#### Aim of the task
Output must match the data below exactly from its first line through the line that contains "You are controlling", with no other line.

━━━━━ Supplied material ━━━━━

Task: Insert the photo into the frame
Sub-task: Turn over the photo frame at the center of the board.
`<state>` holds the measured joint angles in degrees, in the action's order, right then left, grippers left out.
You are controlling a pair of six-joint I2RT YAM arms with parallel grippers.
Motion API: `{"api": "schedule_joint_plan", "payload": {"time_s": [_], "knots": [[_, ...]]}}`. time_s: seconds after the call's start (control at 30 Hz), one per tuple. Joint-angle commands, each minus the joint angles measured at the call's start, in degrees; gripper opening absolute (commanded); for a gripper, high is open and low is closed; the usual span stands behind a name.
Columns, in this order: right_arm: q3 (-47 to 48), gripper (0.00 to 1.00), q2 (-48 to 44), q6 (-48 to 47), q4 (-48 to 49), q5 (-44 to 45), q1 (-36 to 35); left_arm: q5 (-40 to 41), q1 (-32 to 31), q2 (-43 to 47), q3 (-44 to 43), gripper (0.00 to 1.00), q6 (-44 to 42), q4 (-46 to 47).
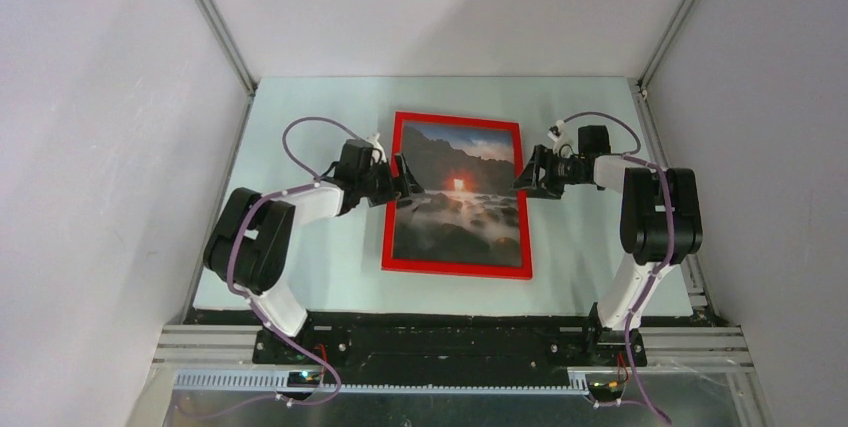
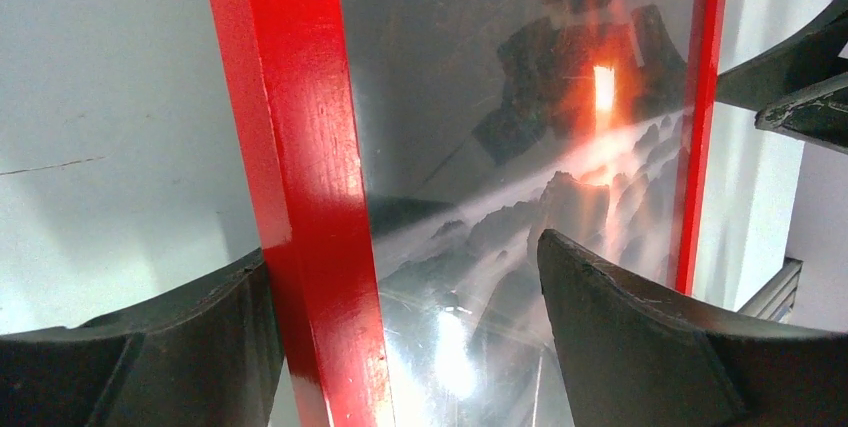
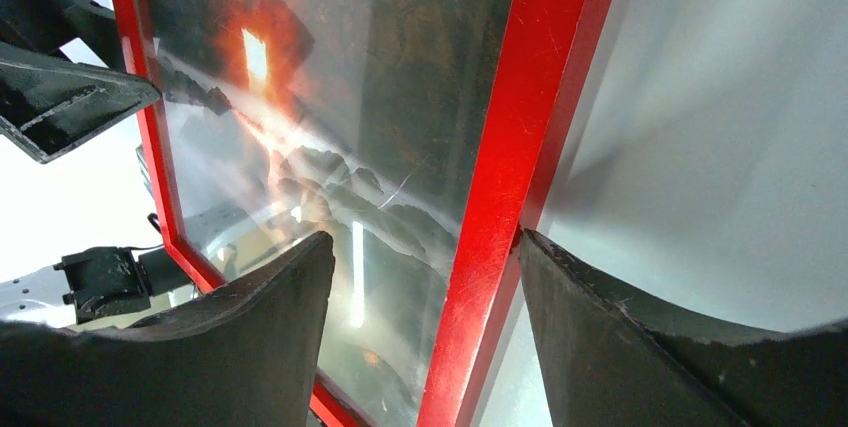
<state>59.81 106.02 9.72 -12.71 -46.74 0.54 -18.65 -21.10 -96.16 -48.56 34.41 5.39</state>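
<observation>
The frame lies flat, red front up, in the middle of the table. The photo, dark rocks, white mist and a glowing orange sun, shows behind its pane. My left gripper is open at the frame's left rail, one finger outside the rail and one over the pane, holding nothing. My right gripper is open the same way at the right rail. The photo also shows under the glossy pane in the left wrist view and in the right wrist view.
The pale green table is closed in by white walls at the left, right and back, with metal posts at the far corners. The two arm bases stand at the near edge.
</observation>
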Motion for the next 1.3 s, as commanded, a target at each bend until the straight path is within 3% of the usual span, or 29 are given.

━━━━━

#### Response area
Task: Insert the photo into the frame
Sub-task: Turn over the photo frame at the center of the board.
`<state>` holds the measured joint angles in degrees, in the action's order, right then left, grippers left out.
You are controlling a pair of six-joint I2RT YAM arms with parallel grippers.

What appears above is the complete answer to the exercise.